Hello world!

October 10, 2021

There’s simply no avoiding it - the obligatory reference, a cliché, the beginning to yet another software developer’s blog.

After a few days, of fighting with Gatsby and GitHub actions I’m about ready to start writing stuff. Maybe some of my first posts will be about Gatsby, GitHub Actions, Azure Static Web Apps, or all of the above and that might help someone. More on that later.

Dedication

I’d like to dedicate my first blog post to Scott Hanselman - a worthy role model for any aspiring blogger and technologist. I watched one of his recent talks he gave for the 2021 NDC Melbourne conference on Mentorship, Storytelling and Sponsorship. Scott made some very astute points about the value of and better approaches to mentoring, such as lending your privilege, sponsorship, and his other thoughts on the principles behind mentorship - I cannot do his talk justice by repeating it in my own words, so I encourage anyone to watch the video published by NDC.

Save your keystrokes

One of the reasons I started this blog was (to borrow Scott’s phrase) to ‘save my keystrokes.’ To save others (as well as my future self) the effort of learning things the hard way. I have learned so many things about problem solving, debugging, asking the right questions (of people, and of Google), that it only makes sense to distil my own learnings into a format that makes sense to me, and I hope it makes sense to others.

Like all things, many of the learnings that I write about will have a shelf-life, if I write about some way to overcome some technology challenge today, or some difficulties I had with an API, I know that some of these things will pass into obsolescence, and that’s okay. But if I can write something that stays relevant for a while, and helps someone save a bit of time, then it will have been worth writing.

Other times I might just write about my own opinions, but I’m sure they will be timeless.

Reflections

I really gravitate towards discussions about mentorship. The kind of mentorship where you’re walking the path alongside your mentee, I remember some years ago when the company I work for wanted to show recognition and appreciation for employees that demonstrate our values, I saw an opportunity to suggest another trait that our company should want to recognise and reward - and so I suggested we have an award for mentorship. It must have been something I was doing well that year, because without solicitation or discussing it with my colleges, my peers voted for me and I handily won the same award I suggested we should have.

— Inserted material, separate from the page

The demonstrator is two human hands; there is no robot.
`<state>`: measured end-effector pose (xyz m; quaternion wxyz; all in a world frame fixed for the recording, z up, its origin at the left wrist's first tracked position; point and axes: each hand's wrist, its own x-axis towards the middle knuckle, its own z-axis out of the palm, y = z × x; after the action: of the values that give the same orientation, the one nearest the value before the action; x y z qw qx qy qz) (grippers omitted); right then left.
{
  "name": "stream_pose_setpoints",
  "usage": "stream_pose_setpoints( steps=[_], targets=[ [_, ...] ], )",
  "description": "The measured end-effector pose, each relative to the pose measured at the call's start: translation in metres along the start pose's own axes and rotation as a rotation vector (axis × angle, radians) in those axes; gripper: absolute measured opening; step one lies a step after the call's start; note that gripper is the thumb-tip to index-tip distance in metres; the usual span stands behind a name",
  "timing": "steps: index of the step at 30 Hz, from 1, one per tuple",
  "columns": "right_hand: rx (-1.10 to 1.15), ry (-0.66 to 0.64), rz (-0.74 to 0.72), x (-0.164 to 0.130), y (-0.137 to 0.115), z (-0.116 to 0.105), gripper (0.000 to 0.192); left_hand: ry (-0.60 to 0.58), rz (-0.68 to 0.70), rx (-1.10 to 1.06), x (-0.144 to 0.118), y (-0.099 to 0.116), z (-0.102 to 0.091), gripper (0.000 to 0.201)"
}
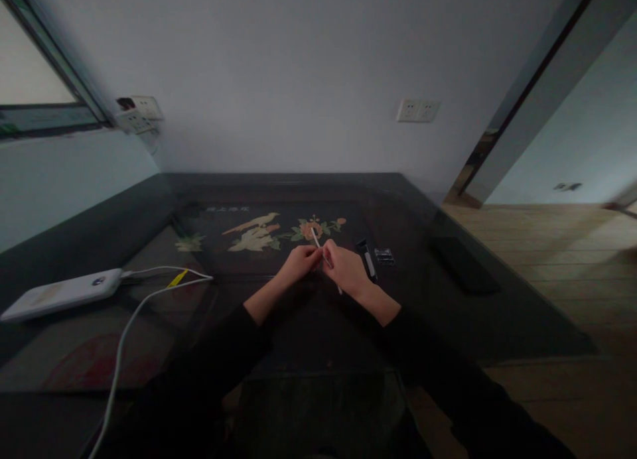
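White stick (318,243) pinched between both hands; middle hidden.

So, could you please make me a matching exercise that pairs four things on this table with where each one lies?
Things:
1. thin white stick
2. white power bank
3. black pen-like piece
4. flat black slab

Places:
A. far right of the table
B. between both hands
C. far left, cable attached
D. just right of the right hand

Pairs: 1-B, 2-C, 3-D, 4-A
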<state>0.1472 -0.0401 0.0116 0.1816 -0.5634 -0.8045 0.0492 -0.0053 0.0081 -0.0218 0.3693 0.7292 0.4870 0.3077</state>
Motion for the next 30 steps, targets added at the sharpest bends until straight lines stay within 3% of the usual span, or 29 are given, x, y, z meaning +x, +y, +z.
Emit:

Admittedly, it’s been some years since I was recognised as formally as that time for my efforts to mentor new and less experienced members joining our team. The opportunity to mentor doesn’t always fall neatly on your lap and you have to seek it out. For me, as a developer, it has been easy for me to let myself be swept up in the moment of playing the hero in projects, eager to receive a different kind of recognition that comes with blazing the trail, but sometimes I reflect on some of those times as having an opportunity cost, that of not bringing others along for the journey.

Balance

As anyone interested in their own prospects and career can appreciate, there might appear as if there is a balance one must strike between building up others careers versus building up your own. Indeed, depending on the type of career path you’re wanting to pursue it might look like there’s an opportunity cost to spending your own time to nurture someone else’s career at the expense of your own. Perhaps it wont always benefit the mentor, but my own experience leads me to believe that, more often than not, you stand to gain from the experience of being a mentor.

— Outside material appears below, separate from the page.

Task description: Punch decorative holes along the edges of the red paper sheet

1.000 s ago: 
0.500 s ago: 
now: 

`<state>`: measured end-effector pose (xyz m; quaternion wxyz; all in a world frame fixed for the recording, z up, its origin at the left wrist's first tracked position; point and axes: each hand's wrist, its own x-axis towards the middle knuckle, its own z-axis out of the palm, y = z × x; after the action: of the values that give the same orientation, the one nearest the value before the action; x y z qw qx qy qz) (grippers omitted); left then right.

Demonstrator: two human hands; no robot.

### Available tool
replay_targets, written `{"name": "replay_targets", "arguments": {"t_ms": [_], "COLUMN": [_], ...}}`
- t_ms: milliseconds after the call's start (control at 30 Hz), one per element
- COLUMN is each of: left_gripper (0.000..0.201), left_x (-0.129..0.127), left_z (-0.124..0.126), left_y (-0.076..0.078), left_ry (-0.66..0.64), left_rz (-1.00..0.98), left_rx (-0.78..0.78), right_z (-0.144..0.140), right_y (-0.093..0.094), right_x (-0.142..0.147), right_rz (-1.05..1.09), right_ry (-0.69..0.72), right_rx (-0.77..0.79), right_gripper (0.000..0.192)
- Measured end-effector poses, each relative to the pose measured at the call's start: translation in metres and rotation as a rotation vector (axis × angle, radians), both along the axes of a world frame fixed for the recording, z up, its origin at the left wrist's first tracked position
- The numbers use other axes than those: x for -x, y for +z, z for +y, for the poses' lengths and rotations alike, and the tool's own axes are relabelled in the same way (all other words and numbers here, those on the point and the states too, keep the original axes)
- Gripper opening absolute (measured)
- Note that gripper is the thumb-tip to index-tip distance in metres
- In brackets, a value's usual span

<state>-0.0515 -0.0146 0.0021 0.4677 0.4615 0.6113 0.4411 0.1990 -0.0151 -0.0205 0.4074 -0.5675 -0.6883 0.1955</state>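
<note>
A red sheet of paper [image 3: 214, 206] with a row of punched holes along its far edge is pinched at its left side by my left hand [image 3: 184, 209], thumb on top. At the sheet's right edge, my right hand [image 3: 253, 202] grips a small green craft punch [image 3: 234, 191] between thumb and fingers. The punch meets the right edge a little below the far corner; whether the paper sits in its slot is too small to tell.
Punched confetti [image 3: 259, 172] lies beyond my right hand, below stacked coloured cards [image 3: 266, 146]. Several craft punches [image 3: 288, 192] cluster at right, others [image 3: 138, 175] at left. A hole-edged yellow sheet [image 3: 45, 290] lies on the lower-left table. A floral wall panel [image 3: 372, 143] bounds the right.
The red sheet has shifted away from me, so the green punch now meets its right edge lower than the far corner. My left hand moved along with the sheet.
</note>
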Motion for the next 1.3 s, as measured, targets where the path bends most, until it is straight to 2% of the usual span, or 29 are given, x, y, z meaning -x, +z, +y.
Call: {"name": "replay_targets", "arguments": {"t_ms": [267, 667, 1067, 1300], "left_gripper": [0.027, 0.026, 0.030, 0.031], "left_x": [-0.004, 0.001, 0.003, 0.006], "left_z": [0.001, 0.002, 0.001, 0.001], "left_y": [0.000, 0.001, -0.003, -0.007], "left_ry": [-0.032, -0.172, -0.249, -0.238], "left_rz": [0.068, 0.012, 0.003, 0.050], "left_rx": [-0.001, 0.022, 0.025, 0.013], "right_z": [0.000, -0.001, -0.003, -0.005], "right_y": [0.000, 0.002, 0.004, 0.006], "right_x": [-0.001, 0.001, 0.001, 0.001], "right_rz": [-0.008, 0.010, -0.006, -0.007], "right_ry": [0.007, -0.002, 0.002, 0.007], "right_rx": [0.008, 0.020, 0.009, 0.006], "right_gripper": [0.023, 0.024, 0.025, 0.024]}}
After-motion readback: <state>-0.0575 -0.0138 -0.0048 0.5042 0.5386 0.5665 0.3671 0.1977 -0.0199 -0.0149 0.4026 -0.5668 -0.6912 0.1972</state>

There can be many ways that the benefit of this can manifest itself. It might be paid back in the experience you gain as a communicator, it might exercise and improve your empathy in ways that you don’t otherwise experience in the course of your daily teamwork. It might turn into valuable professional relationships that extend beyond teamwork, a deeper connection and trust. It might be paid forward in the form of happy, willing and trustworthy advocates/references that support your future career prospects.

Mentorship is a symbiotic relationship that isn’t as simple as give and take.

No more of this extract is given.